Return the data. Every word must match.

▶ Dataset section
--------------------------------

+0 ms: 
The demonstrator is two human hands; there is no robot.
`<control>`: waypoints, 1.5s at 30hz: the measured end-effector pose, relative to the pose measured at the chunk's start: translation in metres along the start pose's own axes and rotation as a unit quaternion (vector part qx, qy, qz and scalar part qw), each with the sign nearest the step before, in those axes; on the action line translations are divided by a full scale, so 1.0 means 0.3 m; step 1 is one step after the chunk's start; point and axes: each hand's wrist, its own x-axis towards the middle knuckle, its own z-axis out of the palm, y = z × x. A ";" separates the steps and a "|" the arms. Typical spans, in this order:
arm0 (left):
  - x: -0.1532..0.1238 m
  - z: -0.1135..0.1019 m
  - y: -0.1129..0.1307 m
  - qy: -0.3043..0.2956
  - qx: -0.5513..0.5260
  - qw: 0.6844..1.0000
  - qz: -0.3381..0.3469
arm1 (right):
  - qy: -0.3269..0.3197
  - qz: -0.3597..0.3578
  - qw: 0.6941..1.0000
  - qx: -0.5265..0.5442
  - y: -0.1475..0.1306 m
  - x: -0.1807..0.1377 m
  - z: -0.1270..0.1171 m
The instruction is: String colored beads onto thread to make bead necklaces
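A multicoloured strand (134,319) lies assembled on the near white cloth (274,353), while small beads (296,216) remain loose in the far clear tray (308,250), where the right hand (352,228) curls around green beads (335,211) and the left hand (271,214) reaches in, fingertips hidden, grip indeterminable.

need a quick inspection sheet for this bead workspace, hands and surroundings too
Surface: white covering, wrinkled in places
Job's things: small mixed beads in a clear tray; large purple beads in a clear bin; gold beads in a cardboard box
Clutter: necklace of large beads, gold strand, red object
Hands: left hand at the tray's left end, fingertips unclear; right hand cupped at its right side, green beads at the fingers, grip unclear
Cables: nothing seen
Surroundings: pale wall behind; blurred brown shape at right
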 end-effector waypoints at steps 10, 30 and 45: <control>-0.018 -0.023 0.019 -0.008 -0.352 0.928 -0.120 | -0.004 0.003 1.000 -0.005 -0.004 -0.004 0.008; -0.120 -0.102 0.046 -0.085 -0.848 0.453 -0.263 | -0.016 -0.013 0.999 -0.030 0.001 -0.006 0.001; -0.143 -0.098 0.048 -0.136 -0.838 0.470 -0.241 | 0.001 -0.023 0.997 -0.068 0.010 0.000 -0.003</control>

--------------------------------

▶ Exercise response
+0 ms: 
The demonstrator is two human hands; there is no robot.
`<control>`: waypoints, 1.5s at 30hz: the measured end-effector pose, relative to the pose measured at the chunk's start: translation in metres along the start pose's own axes and rotation as a unit quaternion (vector part qx, qy, qz and scalar part qw), each with the sign nearest the step before, in those axes; on the action line translations are divided by a full scale, so 1.0 means 0.3 m; step 1 is one step after the chunk's start; point and axes: each hand's wrist, its own x-axis towards the middle knuckle, its own z-axis out of the palm, y = z × x. A ";" separates the steps and a "|" the arms. Typical spans, in this order:
arm0 (left):
  - x: -0.1532..0.1238 m
  - z: -0.1135..0.1019 m
  - y: -0.1129..0.1307 m
  - qy: -0.3043..0.2956
  - qx: -0.5513..0.5260
  - qw: 0.6844..1.0000
  - qz: -0.3381..0.3469
arm1 (right):
  - qy: -0.3269..0.3197
  - qz: -0.3597..0.3578
  - qw: 0.6941..1.0000
  - qx: -0.5265..0.5442
  - y: -0.1475..0.1306 m
  - x: -0.1807..0.1377 m
  - z: -0.1270..0.1171 m
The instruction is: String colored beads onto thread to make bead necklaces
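A multicoloured strand (134,319) lies assembled on the near white cloth (274,353), while small beads (296,216) remain loose in the far clear tray (308,250), where the right hand (352,228) curls around green beads (335,211) and the left hand (271,214) reaches in, fingertips hidden, grip indeterminable.

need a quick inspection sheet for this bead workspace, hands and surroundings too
Surface: white covering, wrinkled in places
Job's things: small mixed beads in a clear tray; large purple beads in a clear bin; gold beads in a cardboard box
Clutter: necklace of large beads, gold strand, red object
Hands: left hand at the tray's left end, fingertips unclear; right hand cupped at its right side, green beads at the fingers, grip unclear
Cables: nothing seen
Surroundings: pale wall behind; blurred brown shape at right
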 end-effector waypoints at steps 10, 30 and 45: <control>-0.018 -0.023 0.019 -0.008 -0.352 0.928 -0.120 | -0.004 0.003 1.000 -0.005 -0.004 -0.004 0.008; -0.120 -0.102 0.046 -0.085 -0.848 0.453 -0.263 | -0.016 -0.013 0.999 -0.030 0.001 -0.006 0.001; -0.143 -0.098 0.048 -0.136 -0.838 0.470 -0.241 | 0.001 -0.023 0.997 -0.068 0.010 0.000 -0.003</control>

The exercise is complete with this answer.